С такими мыслями я собираю хворост для костра. Когда Томас нагибается, чтобы разжечь костер, я вижу у него на штанах расплывшееся кровавое пятно. Мне становится страшно, я смотрю на него и вижу, какой он бледный теперь, когда с лица сошла краска, вызванная напряжением бегства. Горящая спичка дрожит у него в пальцах.

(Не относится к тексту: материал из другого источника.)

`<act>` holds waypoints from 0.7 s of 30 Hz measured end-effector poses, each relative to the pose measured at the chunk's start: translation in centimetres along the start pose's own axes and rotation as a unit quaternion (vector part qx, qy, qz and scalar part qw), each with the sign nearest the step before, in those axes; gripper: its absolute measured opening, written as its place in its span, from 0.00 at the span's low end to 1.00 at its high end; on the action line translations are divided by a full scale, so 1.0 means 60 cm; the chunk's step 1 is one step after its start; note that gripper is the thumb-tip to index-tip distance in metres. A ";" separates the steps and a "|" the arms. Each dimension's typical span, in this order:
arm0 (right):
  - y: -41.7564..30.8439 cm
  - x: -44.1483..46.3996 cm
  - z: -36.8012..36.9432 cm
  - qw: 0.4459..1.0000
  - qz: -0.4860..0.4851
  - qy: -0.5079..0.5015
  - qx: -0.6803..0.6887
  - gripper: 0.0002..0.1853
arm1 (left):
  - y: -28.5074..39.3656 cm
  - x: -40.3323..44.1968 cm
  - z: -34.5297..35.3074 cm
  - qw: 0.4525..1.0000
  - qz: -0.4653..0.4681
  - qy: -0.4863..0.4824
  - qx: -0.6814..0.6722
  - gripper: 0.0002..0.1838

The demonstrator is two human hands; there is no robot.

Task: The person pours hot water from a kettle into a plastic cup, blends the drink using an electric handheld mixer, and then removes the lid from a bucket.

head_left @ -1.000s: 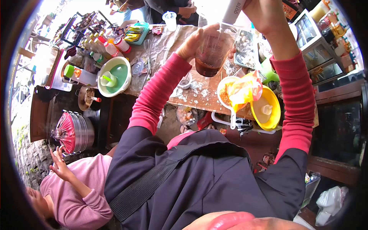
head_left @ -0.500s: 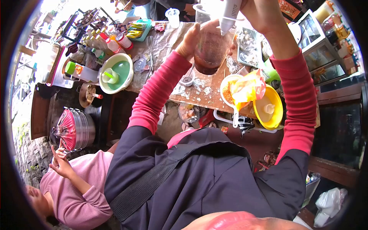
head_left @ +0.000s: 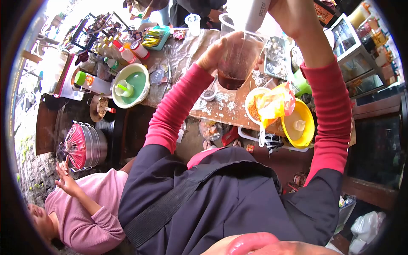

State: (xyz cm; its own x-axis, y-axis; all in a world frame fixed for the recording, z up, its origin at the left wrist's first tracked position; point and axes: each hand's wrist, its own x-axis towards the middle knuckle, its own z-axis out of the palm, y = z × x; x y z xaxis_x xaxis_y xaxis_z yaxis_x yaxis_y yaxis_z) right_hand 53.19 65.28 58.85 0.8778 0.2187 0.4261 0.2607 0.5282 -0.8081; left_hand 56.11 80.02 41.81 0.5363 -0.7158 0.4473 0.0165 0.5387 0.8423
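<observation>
My left hand (head_left: pixel 214 53) is wrapped round a tall clear plastic cup (head_left: pixel 233 70). Dark brown liquid lies in the bottom of the cup, which leans slightly. Up at the top edge, my right hand (head_left: pixel 293 19) grips a white handheld frother (head_left: pixel 255 15) marked "goto". Its tapered lower end is over the mouth of the cup, and a thin shaft seems to run down inside; the tip is hard to make out. Below the cup, a small bowl (head_left: pixel 209 92) with a spoon stands on the table.
The wooden table (head_left: pixel 212 111) has white spills. To the left are a basin of green liquid (head_left: pixel 138 83), a whisk (head_left: pixel 168 57) and bottles (head_left: pixel 127 54). On the right sit a yellow bowl (head_left: pixel 308 127) and an orange-white packet (head_left: pixel 278 102). A person in pink (head_left: pixel 91 204) is at lower left.
The frother has shifted slightly up and left, its lower end now overlapping the cup's mouth. The cup has moved a little right and down, still in my left hand.
</observation>
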 end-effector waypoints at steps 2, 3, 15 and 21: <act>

Я достаю свою аптечку и велю Томасу лечь на землю.
Он в ответ болезненно улыбается:
– Стоит признаться девушке в любви – и она начинает тобой командовать. Хотя мне грех жаловаться, ты ведь просишь меня снять штаны…
Мне смешно, но состояние его раны не способствует шутливому настроению. Хотя рана кое-как зарубцевалась, я, смыв кровь, вижу покраснение – признак воспаления. Пока что оно небольшое, но может развиться, если срочно не вмешаться. Я решаю изменить лечение. Новое будет не легче.
Я заставляю Томаса принять несколько таблеток болеутоляющего и выпить много воды, стерилизую иглу и берусь за дело. Когда игла вонзается в тело, Томас вздрагивает. А может, это я сама дрожу. Сердце у меня колотится, в животе спазмы, я скрежещу зубами, когда снова и снова протыкаю иглой кожу, тяну нить… Длина раны меньше полудюйма, но каждый стежок так мал, что их нужно не меньше дюжины. Томас не издает ни звука, но то, как он морщится, говорит мне о его состоянии. Доктор Флинт рассказывал, как трудно врачам лечить любимых людей, и выражал надежду, что ему никогда не придется оперировать моего отца или нас, детей: опасался, что любовь не позволит правильно исполнить профессиональный долг. Протыкая плоть Томаса иглой, я все больше проникаюсь смыслом этих слов. Красными от крови пальцами я делаю последний стежок и обрезаю узелок.
Вся дрожа, из последних сил сдерживая тошноту, я накладываю на рану противовоспалительную мазь и делаю перевязку. Томасу хуже – о том, чтобы ехать дальше, не может быть и речи. Я смываю с рук кровь и прошу его поспать, пока я буду готовить еду. Не успеваю я взяться за котелок, а он уже закрыл глаза.
Я решаю не спешить с готовкой: после всей этой крови мне не хочется ни возиться с едой, ни есть. С револьвером в руках я ищу, чего бы добавить к яйцам, и натыкаюсь на дикий лук. Есть и еще более приятный сюрприз – несколько кустов зрелой малины.
Я позволяю Томасу проспать два часа – на дольше у меня не хватает духу. Когда он просыпается, я вижу, что глаза у него ясные, и беспокоится он лишь об одном – не проспал ли целый день. Но после еды я прихожу к выводу, что, при всем его желании продолжить путь, езда на велосипеде ему противопоказана. Он ослаб от потери крови, рана еще только начала заживать. Поэтому мы часами идем пешком, катя свои велосипеды и иногда устраивая короткие перерывы, необходимые Томасу для отдыха. Мы набредаем на реку, но вода в ней ядовитая и очистке не подлежит – по крайней мере теми химикатами, которыми я располагаю. Мы движемся не слишком быстро, но по крайней мере не сидим на месте. К концу дня мы видим вдали дома.
Брошенный город. Дорога, по которой мы идем, пролегает через него.